Supramalleolar osteotomy (SMO) is a joint-preserving surgical procedure that corrects tibial deformity above the ankle joint, realigning the mechanical axis of the lower extremity to redistribute load across the ankle articular surface. It is the distal tibial equivalent of high tibial osteotomy for the knee — designed to unload the compartment bearing pathological stress, relieve pain, slow cartilage degeneration, and extend the useful life of the native ankle joint in selected patients with asymmetric ankle arthritis driven by malalignment.

Indications: When Ankle Malalignment Drives Arthritis

Ankle arthritis secondary to varus malalignment — most commonly following malunited ankle fractures, chronic lateral ligament instability, or Charcot-Marie-Tooth disease — concentrates load on the medial tibiotalar compartment, accelerating medial cartilage loss. Valgus malalignment, seen in progressive collapsing foot deformity (adult-acquired flatfoot), tibial malunion, and pediatric conditions, overloads the lateral compartment. Patients with asymmetric ankle arthritis, preserved joint space on the unloaded side, and coronal plane tibial malalignment (tibial articular angle >4° from the standard 93°) are the primary candidates for SMO. The ideal patient has significant pain and functional limitation from arthritis but adequate residual joint space on one side to benefit from unloading — typically 40–60 years of age, though the procedure is performed across a wide age range.

Surgical Planning: Radiographic and CT Analysis

Pre-operative planning is meticulous. Full-length standing lower extremity radiographs measure the mechanical axis deviation and tibial articular surface angle. The desired correction angle is calculated to shift the mechanical axis to neutral or slightly onto the unaffected compartment. Weight-bearing CT provides three-dimensional assessment of tibial deformity and joint space mapping. The correction can be achieved via opening wedge osteotomy (using structural bone graft or plate-and-graft construct, avoids shortening, easier to adjust), closing wedge osteotomy (faster healing, no graft needed, shortens the limb), or dome/oblique osteotomies for complex corrections. The level of the osteotomy (supramalleolar, transverse, or oblique) is tailored to the deformity type.

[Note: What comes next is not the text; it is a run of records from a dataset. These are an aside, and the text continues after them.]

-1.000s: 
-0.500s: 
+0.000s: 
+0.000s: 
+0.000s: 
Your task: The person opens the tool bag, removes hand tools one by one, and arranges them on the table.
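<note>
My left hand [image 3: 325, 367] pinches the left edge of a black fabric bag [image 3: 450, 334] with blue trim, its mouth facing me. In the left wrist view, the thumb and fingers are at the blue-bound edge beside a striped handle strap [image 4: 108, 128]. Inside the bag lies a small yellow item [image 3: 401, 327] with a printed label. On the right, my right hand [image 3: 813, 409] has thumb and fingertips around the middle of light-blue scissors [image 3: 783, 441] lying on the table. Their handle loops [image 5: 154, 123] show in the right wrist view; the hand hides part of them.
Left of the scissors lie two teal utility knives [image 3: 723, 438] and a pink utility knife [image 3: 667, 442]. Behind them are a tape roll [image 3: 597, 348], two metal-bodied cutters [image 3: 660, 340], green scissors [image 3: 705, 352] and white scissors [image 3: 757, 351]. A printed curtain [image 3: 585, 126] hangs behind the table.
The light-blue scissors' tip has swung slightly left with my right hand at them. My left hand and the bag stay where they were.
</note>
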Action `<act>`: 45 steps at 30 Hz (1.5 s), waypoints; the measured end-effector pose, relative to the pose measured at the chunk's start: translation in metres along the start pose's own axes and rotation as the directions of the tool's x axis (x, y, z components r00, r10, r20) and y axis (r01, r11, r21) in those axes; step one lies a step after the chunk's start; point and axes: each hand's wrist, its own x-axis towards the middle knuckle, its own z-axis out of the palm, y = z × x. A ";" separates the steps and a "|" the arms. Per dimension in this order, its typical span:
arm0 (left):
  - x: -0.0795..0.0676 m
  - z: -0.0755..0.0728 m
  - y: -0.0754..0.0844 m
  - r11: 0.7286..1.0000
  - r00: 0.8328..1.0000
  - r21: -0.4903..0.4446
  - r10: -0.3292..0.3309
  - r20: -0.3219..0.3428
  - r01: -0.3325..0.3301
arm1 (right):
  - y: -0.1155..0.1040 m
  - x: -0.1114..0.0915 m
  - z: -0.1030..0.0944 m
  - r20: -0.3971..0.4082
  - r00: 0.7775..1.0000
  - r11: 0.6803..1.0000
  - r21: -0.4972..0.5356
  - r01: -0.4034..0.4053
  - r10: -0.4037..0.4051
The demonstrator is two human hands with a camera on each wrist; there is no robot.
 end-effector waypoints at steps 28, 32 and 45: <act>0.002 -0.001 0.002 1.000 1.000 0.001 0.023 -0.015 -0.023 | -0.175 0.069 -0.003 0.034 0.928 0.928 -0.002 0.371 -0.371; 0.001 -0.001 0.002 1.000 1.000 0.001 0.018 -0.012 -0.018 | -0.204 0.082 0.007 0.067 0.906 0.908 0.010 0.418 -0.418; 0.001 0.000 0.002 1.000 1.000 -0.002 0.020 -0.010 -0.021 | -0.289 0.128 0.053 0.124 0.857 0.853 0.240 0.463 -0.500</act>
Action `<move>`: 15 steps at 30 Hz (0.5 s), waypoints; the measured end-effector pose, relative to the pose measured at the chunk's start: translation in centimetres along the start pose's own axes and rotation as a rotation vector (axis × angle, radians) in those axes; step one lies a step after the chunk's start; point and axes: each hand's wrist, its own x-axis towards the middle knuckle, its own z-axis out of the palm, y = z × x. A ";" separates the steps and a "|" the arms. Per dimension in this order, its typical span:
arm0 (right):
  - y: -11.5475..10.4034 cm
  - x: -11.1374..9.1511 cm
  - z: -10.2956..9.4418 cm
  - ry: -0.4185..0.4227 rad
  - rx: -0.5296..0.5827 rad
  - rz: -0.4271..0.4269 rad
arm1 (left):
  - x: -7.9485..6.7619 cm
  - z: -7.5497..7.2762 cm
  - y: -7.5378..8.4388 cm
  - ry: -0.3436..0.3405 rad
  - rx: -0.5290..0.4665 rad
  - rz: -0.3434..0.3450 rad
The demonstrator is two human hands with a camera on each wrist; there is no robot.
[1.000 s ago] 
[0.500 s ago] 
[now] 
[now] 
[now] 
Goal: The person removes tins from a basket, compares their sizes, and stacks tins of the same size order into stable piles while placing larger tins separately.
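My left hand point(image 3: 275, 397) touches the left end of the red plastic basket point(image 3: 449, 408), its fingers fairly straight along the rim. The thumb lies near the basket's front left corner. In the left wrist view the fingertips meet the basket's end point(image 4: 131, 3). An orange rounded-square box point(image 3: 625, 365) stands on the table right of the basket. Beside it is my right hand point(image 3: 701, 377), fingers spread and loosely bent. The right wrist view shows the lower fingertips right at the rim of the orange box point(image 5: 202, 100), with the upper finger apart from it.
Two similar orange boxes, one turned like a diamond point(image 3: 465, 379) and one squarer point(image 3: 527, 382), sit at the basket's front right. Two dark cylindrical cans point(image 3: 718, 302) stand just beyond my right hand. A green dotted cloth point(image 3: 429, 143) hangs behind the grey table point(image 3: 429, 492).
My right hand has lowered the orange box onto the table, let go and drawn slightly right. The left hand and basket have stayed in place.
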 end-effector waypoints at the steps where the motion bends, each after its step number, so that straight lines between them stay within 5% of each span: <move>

Outcomes and Comparison to Total Ankle Replacement

Studies consistently demonstrate significant pain reduction and functional improvement following SMO for post-traumatic ankle arthritis with malalignment. A key advantage is joint preservation: successful SMO delays or avoids total ankle replacement (TAR) — critical given that the survivorship of current-generation TAR implants, while improving, remains limited compared to hip and knee replacements, and revision TAR carries substantially higher complexity and complication risk. Reported survival of SMO with satisfactory clinical outcome ranges from 70–80% at 10 years in well-selected patients. SMO and TAR are not mutually exclusive — SMO can be performed as a bridging procedure or, if SMO fails, TAR can follow without compromising implant positioning. Ankle arthrodesis remains the gold standard for end-stage arthritis when SMO or TAR are not feasible. Dr. Biernacki at Balance Foot & Ankle evaluates ankle malalignment and arthritis with weight-bearing radiographic analysis and on-site imaging, providing individualized recommendations for joint-preserving and reconstructive options. Call (810) 206-1402.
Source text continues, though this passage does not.